Ya bugünün ÇYDD Genel Başkanı Ayşe Yüksel’i tutukladıkları belgede şunun yazdığını hatırlar mısınız: “Doğu illerinde üniversiteyi kazanan çocuklara burs verilmesine yardımcı olduğu ve teşvik ettiği telefon konuşmalarından anlaşıldı.”

CEHALET YERİNE SEN ÖRGÜTLEN

Düşünün...

Milliyet gazetesi 2005’te ÇYDD ile birlikte bir kampanya başlattı: Baba Beni Okula Gönder. Adından da anlaşılacağı üzere, kampanyanın amacı gelecekleri elinden alınan kız çocuklarını kazanmak içindi. Kampanya sayesinde 33 yurt ve 12 okul yapıldı, binlerce kız çocuğuna burs sağlandı. Öyle ki tüm yurtta yeni bir bilinç yeşeriyordu. Haliyle, bu atmosfer Fethullahçıların eğitimde örgütlenmesinin önünde engeldi.

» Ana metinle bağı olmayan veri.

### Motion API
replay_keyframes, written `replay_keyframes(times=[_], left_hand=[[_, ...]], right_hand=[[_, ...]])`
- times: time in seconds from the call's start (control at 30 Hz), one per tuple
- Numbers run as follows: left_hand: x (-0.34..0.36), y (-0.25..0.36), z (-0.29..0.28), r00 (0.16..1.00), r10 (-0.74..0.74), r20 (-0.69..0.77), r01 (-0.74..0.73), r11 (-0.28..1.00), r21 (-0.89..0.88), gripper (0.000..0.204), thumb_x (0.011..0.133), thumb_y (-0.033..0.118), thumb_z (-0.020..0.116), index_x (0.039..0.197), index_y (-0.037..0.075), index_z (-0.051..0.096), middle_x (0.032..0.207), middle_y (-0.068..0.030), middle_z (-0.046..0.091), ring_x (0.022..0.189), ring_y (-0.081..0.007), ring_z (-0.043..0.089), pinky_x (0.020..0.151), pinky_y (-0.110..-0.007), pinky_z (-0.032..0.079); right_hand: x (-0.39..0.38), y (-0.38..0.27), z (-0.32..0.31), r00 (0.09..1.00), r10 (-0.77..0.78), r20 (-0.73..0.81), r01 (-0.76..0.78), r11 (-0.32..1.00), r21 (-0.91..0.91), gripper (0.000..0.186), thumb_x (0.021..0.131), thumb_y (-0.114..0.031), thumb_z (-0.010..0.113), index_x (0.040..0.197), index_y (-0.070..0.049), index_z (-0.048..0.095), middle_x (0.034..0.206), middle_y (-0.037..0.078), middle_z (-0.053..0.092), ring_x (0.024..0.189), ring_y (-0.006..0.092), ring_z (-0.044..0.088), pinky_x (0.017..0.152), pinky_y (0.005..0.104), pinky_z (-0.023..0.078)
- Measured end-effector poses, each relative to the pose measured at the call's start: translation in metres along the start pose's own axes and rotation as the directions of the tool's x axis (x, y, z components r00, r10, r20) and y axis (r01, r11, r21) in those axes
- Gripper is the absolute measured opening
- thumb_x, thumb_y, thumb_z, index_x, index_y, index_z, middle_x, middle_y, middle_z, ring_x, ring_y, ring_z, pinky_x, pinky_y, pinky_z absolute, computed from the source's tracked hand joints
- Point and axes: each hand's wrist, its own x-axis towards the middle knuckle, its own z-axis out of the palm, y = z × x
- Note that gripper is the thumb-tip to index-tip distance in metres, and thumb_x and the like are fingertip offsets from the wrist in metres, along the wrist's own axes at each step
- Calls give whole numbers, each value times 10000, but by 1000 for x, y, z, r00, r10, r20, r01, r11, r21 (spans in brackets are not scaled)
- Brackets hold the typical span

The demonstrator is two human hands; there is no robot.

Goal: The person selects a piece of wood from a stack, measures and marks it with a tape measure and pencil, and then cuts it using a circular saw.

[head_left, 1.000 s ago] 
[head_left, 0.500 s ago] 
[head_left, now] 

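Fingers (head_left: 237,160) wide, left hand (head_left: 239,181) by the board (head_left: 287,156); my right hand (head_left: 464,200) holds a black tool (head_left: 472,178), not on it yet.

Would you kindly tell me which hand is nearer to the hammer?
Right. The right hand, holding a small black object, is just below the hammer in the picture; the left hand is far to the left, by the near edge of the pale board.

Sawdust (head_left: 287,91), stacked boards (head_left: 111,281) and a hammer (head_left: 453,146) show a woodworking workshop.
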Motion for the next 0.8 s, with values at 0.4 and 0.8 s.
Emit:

Diğer yandan, Deniz Feneri davasında Milliyet’in haberciliği de iktidarın büyük öfkesini çekmişti.

Böyle olunca ÇYDD’yi kriminalleştirecek ve kampanyayı sönümlendirecek operasyon yapıldı. Ah nasıl unutulur, Türkan Saylan’dan ve ÇYDD’den hoşnutsuzluğu sır olmayan dönemin AKP’li milli eğitim bakanı, bugünün pek “demokratı” Hüseyin Çelik’ti.

Sonrası malum...

ÇYDD’nin burs bilgilerinin yer aldığı bilgisayarlara uzun yıllar el kondu. Milliyet derneğin isminden korktu, kampanya sona erdi; nihayetinde gazete de satıldı ve etkisizleştirildi.

O günkü kumpaslar ise görünürde bitti. Kumpasçı polislerin sanık olduğu dava devam ediyor, yargı mensupları ise halen yargılanmadı. Lakin benzer süreç aktörleri değişerek devam ediyor.

Zira, Fethullahçıların koltuğuna başka cemaatler oturdu. ÇEDES projesiyle okullara tarikat şeyhleri sokuldu. Çağdaşlığın yerine cehaletin örgütlenmesi sağlandı.

Demem o ki... Bugün yalnız Narin değil ve Narin yalnız ise bunda, hafızasızlığımızın da sadece ağıt yakmamızın da örgütsüzlüğümüzün de örgütlenenlere destek vermeyişimizin de payı var.